How to use index to speed up sorting in Postgres?

Question 1

I have a table messages in a Postgres 9.4 database. Messages belong to feed_id, and have posted_at. Also, messages can have a parent message (in case of replies).

 Table "public.messages"
 Column | Type | Modifiers
------------------------------+-----------------------------+-----------
 message_id | character varying(255) | not null
 feed_id | integer |
 parent_id | character varying(255) |
 posted_at | timestamp without time zone |
 share_count | integer |
Indexes:
 "messages_pkey" PRIMARY KEY, btree (message_id)
 "index_messages_on_feed_id_posted_at" btree (feed_id, posted_at DESC NULLS LAST)

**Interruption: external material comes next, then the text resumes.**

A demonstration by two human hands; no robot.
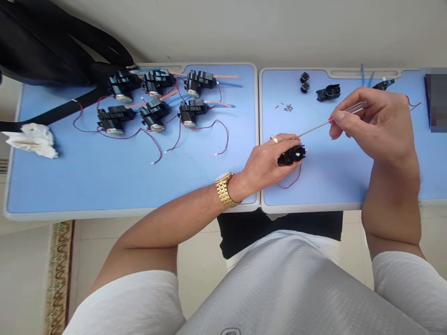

I want to return all messages ordered by share_count, but for each parent_id, I only want to return one message. ie, if multiple messages have the same parent_id, then only the latest one (posted_at) is returned. The parent_id can be null, messages with null parent_id should all return.

The query I used is:

WITH filtered_messages AS (SELECT * 
 FROM messages
 WHERE feed_id IN (7) 
 AND (posted_at >= '2015-01-01 04:00:00.000000') 
 AND (posted_at < '2015-04-28 04:00:00.000000'))
SELECT *
FROM (SELECT DISTINCT ON(COALESCE(parent_id, message_id)) parent_id,
 message_id, 
 posted_at, 
 share_count
 FROM filtered_messages
 ORDER BY COALESCE(parent_id, message_id), posted_at DESC NULLS LAST
 ) messages
ORDER BY share_count DESC NULLS LAST, posted_at DESC NULLS LAST;

Here's an SQL fiddle with schema, exact query, and expected result.

The performance of the query is slow once the messages table gets big. I tried add multiple sorting indexes, but it does not seem to use the index.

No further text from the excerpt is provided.